• _YOUR GOAL_
Counting only lines that contain the word "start", state the total for the listing below and nothing else.
· · ·
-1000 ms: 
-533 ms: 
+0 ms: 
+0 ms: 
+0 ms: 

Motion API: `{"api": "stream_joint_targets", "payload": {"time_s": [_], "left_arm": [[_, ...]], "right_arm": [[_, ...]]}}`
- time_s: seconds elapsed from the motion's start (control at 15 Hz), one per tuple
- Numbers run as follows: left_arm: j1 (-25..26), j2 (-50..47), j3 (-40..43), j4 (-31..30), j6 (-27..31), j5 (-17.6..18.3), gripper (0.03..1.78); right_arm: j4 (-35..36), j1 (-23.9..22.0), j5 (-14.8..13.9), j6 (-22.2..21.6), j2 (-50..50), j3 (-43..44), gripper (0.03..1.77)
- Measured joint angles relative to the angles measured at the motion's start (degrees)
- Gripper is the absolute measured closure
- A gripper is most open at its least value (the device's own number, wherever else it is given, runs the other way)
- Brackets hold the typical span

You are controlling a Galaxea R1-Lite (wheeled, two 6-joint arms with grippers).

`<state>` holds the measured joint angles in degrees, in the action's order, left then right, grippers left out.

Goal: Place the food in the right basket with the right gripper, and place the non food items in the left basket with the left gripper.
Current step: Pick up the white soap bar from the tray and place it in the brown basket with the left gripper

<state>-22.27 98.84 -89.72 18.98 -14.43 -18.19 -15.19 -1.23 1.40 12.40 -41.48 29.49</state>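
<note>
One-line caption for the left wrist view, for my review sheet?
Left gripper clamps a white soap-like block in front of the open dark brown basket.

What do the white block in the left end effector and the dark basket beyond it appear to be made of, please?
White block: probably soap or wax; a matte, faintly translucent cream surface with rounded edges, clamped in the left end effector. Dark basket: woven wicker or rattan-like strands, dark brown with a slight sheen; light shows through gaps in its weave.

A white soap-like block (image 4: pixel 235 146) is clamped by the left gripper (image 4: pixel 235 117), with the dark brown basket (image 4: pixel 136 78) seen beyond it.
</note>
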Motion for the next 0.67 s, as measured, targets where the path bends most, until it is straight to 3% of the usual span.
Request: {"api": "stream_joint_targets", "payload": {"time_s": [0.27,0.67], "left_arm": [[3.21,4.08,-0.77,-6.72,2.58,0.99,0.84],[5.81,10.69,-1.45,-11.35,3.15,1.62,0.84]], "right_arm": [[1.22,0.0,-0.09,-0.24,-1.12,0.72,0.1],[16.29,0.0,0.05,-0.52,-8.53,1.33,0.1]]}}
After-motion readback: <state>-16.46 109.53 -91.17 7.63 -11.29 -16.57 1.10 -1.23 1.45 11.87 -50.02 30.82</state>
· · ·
• _FINAL ANSWER_
2